> Problem to solve:
Set the listing down exactly; no pictures.

> Data:
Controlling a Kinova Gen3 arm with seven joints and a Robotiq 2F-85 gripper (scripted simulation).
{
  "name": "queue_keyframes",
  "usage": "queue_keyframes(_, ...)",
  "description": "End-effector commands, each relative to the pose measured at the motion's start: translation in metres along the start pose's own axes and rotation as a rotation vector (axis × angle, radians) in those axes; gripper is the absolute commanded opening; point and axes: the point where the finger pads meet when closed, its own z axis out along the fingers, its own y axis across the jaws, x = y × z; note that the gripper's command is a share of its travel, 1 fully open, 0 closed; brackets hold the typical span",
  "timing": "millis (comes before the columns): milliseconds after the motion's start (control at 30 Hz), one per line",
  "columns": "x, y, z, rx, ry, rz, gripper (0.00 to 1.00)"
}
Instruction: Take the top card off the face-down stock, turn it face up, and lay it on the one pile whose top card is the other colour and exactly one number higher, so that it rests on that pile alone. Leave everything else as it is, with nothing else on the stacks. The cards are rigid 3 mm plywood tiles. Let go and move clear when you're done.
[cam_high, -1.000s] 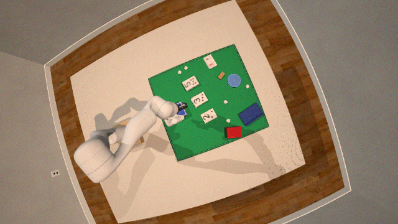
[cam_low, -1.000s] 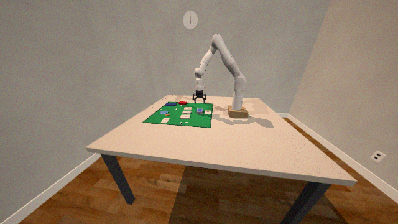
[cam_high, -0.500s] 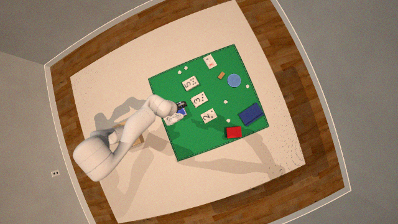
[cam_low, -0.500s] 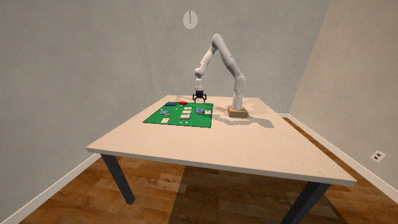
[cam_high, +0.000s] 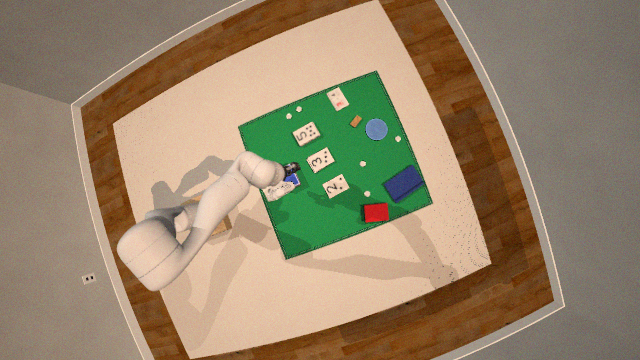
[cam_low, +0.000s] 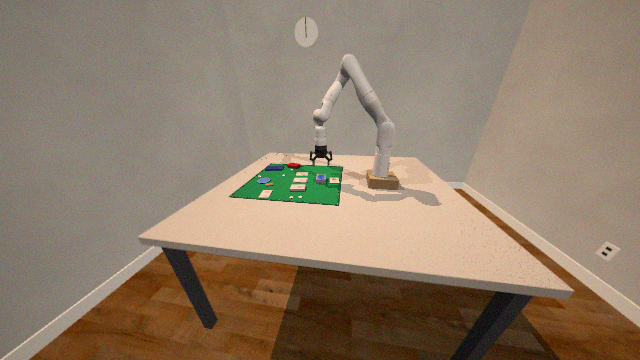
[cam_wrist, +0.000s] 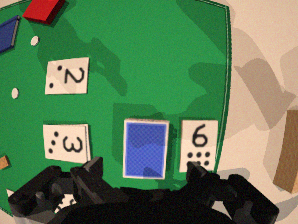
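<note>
Under the arm, stock (cam_high: 293, 179) (cam_low: 321, 179) (cam_wrist: 145, 150) half-hidden.
</note>
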Motion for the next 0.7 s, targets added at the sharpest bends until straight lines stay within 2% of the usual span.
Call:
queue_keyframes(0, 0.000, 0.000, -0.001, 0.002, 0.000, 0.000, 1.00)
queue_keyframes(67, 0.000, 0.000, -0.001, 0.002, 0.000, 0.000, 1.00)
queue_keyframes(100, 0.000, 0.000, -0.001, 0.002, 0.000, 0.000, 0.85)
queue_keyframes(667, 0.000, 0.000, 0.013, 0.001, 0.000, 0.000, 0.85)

> Answer for this exercise:
Controlling a Kinova Gen3 arm with seven joints and a Robotiq 2F-85 gripper (scripted simulation).
{
  "name": "queue_keyframes",
  "usage": "queue_keyframes(_, ...)",
  "description": "End-effector commands, each relative to the pose measured at the motion's start: translation in metres along the start pose's own axes and rotation as a rotation vector (axis × angle, radians) in those axes; gripper is the absolute commanded opening; point and axes: the point where the finger pads meet when closed, its own z axis out along the fingers, its own y axis across the jaws, x = y × z; note that the gripper's command is a share of its travel, 1 fully open, 0 closed; brackets hold the typical span",
  "timing": "millis (comes before the columns): milliseconds after the motion's start (control at 30 Hz), one per line",
  "columns": "x, y, z, rx, ry, rz, gripper (0.00 to 1.00)"
}
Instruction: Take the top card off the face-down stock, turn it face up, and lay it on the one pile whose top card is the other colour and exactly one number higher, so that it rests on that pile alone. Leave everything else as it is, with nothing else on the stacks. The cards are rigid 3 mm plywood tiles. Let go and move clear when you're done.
[cam_high, -1.000s] 
[cam_low, -1.000s] 
[cam_high, -0.500s] 
[cam_low, -0.500s] 
[cam_high, +0.000s] 
[cam_low, +0.000s] 
[cam_wrist, +0.000s] 
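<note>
Under the arm, stock (cam_high: 293, 179) (cam_low: 321, 179) (cam_wrist: 145, 150) half-hidden.
</note>
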Motion for the next 0.7 s, targets added at the sharpest bends until straight lines stay within 2% of the usual span.
Call:
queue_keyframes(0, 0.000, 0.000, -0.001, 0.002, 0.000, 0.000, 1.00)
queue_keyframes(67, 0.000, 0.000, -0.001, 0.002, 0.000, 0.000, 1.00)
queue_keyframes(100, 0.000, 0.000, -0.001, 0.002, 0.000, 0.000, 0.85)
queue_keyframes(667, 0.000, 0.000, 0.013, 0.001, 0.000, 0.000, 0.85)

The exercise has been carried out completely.